Nos EUA, Canadá e Europa é comum utilizarmos o termo professional services para indicá-los. No
Brasil, a tradução livre para serviços profissionais pode causar incômodo
naqueles outros prestadores de serviço que se perguntariam: e quem disse que o
meu serviço não é profissional?! No entanto,
percebemos que mesmo os serviços de alto valor ainda estão muito aquém da
profissionalização de seus pares da América do Norte e da Europa. Assim, salvo
exceções, talvez não sejam por ora tão profissionais assim...
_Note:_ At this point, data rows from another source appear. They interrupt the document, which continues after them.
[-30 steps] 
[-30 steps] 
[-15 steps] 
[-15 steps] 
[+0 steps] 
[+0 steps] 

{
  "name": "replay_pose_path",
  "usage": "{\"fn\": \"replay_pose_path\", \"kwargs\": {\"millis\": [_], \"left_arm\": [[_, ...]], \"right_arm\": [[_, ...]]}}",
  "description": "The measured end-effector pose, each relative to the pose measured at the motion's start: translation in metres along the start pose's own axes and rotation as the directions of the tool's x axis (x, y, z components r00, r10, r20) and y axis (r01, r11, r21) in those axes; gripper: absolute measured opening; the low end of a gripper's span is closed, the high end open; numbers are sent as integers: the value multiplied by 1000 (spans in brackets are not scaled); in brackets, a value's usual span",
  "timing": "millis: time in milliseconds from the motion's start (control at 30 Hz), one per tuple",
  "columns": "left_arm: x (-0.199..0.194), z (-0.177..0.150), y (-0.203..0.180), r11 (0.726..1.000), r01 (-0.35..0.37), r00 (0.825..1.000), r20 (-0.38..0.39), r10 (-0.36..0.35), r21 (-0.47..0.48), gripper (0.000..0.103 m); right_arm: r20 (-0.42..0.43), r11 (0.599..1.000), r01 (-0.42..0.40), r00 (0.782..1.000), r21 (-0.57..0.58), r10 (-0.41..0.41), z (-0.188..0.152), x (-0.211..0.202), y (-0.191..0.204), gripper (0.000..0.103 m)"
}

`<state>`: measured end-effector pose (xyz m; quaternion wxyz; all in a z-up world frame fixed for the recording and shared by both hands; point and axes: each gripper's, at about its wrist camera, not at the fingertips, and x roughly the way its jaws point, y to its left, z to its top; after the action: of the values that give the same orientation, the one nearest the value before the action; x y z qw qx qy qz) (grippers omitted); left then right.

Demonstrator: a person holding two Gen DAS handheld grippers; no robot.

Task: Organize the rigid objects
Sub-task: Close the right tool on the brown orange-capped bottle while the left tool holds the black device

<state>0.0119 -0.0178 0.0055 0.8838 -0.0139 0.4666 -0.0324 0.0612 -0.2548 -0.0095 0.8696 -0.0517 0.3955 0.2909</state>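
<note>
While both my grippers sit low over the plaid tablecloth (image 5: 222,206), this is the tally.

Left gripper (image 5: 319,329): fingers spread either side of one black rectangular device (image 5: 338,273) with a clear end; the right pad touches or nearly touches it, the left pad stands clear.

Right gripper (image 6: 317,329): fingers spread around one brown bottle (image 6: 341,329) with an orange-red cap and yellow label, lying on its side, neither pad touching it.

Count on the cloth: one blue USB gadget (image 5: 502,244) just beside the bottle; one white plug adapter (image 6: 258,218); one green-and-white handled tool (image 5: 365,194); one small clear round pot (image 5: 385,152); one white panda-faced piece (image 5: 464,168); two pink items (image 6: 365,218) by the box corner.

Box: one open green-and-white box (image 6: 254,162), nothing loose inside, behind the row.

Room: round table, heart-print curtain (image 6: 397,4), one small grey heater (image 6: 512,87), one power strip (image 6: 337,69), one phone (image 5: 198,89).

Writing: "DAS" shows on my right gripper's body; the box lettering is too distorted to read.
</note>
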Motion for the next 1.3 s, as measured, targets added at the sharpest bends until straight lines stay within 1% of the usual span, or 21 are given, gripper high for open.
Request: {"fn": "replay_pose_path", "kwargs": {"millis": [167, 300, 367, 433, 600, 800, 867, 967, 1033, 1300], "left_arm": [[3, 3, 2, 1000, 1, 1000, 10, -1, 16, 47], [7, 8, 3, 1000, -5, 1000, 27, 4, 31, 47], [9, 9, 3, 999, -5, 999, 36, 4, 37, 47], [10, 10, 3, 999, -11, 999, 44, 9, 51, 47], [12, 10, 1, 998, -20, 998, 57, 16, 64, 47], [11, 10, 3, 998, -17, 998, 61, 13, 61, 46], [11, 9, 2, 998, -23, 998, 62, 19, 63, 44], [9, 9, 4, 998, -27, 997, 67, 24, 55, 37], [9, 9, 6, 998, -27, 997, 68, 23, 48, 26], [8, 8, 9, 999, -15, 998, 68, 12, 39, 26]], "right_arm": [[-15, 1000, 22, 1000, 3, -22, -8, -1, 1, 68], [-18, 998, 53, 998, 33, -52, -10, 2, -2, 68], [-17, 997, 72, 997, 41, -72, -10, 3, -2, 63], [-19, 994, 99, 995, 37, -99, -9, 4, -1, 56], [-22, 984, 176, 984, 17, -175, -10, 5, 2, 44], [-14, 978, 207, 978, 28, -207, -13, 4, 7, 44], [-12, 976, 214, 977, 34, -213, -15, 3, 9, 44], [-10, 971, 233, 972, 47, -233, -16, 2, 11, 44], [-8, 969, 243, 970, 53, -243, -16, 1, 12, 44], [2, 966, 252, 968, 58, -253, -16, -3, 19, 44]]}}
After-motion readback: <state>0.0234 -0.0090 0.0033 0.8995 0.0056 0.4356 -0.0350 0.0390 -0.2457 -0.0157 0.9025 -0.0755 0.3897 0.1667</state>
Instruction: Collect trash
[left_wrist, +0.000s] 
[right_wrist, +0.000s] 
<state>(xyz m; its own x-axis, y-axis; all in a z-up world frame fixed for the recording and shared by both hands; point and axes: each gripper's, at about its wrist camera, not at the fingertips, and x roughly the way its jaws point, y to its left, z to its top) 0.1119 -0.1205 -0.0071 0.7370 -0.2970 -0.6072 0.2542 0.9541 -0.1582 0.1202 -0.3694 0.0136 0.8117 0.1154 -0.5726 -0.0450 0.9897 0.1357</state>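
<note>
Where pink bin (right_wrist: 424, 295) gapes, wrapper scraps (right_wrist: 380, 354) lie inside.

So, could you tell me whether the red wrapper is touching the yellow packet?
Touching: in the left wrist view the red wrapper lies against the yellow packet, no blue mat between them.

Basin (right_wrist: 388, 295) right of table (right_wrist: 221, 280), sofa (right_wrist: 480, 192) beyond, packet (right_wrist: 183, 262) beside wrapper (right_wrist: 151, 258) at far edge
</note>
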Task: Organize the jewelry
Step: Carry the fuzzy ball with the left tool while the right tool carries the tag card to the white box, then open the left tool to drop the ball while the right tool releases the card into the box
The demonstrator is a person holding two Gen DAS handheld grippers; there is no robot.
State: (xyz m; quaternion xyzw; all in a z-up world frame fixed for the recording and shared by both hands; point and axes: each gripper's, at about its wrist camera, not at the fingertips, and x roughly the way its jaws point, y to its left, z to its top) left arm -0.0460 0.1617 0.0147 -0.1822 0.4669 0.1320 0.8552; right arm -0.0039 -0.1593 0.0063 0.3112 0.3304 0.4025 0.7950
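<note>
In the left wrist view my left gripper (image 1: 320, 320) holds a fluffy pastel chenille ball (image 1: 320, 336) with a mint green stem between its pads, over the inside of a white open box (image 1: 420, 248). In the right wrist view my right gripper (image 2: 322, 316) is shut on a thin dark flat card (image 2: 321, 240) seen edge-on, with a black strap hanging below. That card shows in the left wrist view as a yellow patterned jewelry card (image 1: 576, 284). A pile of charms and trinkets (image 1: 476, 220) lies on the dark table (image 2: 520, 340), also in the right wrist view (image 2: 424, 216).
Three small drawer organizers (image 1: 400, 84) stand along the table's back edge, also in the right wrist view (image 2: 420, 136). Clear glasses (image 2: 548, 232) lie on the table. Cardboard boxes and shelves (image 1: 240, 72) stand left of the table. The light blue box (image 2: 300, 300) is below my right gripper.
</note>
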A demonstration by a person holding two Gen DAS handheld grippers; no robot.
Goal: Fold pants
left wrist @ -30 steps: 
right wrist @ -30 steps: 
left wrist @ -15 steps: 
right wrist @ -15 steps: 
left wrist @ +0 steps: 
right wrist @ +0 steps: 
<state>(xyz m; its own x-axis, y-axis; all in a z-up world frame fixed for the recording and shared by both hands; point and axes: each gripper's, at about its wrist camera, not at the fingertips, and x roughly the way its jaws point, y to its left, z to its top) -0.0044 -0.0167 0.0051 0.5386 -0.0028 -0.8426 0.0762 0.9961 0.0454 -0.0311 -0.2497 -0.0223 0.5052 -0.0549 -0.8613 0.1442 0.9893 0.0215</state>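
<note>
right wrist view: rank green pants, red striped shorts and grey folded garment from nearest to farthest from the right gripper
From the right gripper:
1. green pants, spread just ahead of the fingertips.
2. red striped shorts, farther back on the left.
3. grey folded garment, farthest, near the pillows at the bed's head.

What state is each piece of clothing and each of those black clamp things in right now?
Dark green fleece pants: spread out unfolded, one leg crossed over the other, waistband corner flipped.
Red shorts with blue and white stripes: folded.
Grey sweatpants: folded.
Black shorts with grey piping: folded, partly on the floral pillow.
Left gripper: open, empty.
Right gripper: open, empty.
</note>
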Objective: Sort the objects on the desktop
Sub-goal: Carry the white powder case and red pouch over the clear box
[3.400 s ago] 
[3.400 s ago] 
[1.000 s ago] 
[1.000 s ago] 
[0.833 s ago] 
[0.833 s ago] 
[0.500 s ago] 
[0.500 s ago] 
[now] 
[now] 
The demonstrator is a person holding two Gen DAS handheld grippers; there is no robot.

Nosso objetivo então deve ser o de elevar o grau de
maturidade na gestão desses negócios. A grande maioria dos líderes que conduzem
os escritórios de arquitetura, advocacia, contabilidade e engenharia, não tem
formação em gestão. Mas, ainda que tivessem, acredito que o problema não seria
totalmente satisfeito. A verdade é que os cursos de administração não estão
preparados para formar gestores para este segmento tão especial, com tantas
idiossincrasias.
Tangibilizar seus serviços, conseguir novos clientes, atrair
talentos para o escritório, comunicar aos clientes seus benefícios, desenvolver
a marca, estruturar o crescimento, são sempre desafios muito particulares. Não
é o mesmo que gerir uma indústria ou qualquer empresa intensiva em máquinas. Os
serviços profissionais são ricos em ativos intangíveis e há uma nítida
diferença na interação que têm com seus clientes quando comparados com serviços
de limpeza, logística, comércio, entre outros “colegas” do setor terciário.